Problem to solve: Please produce a character-exact copy of the listing that follows, omitting all images.

****************************************

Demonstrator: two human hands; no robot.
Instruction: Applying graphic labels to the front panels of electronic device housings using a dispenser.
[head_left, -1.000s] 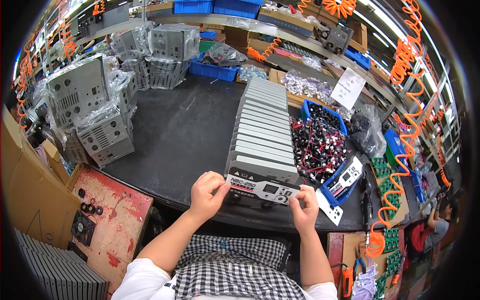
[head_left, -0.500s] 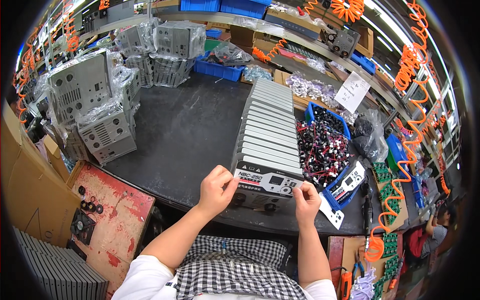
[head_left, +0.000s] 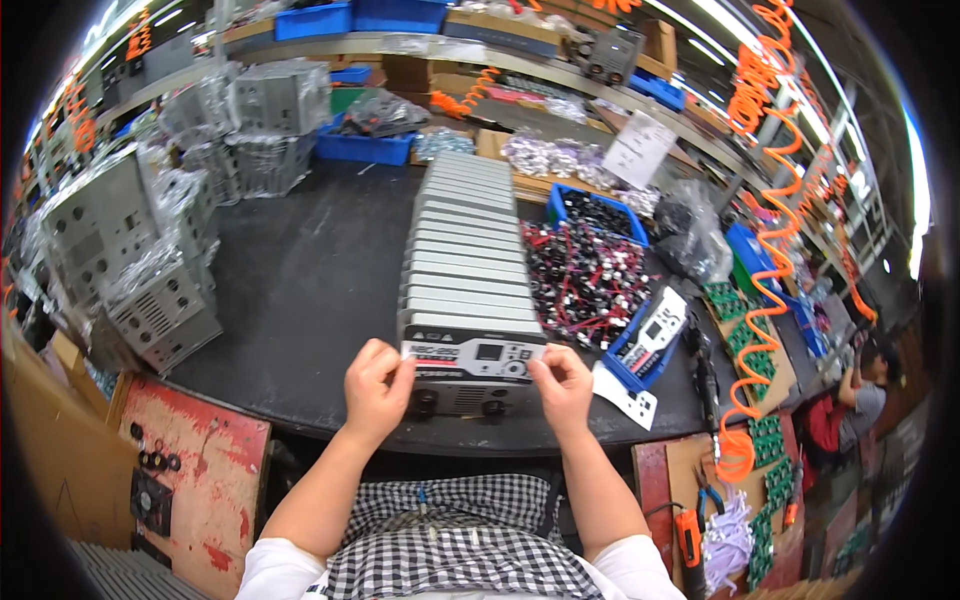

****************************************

Response:
Demonstrator: two human hands; no robot.
Instruction: Applying graphic labels to the front panels of electronic device housings using a dispenser.
[head_left, -1.000s] 
[head_left, -0.500s] 
[head_left, +0.000s] 

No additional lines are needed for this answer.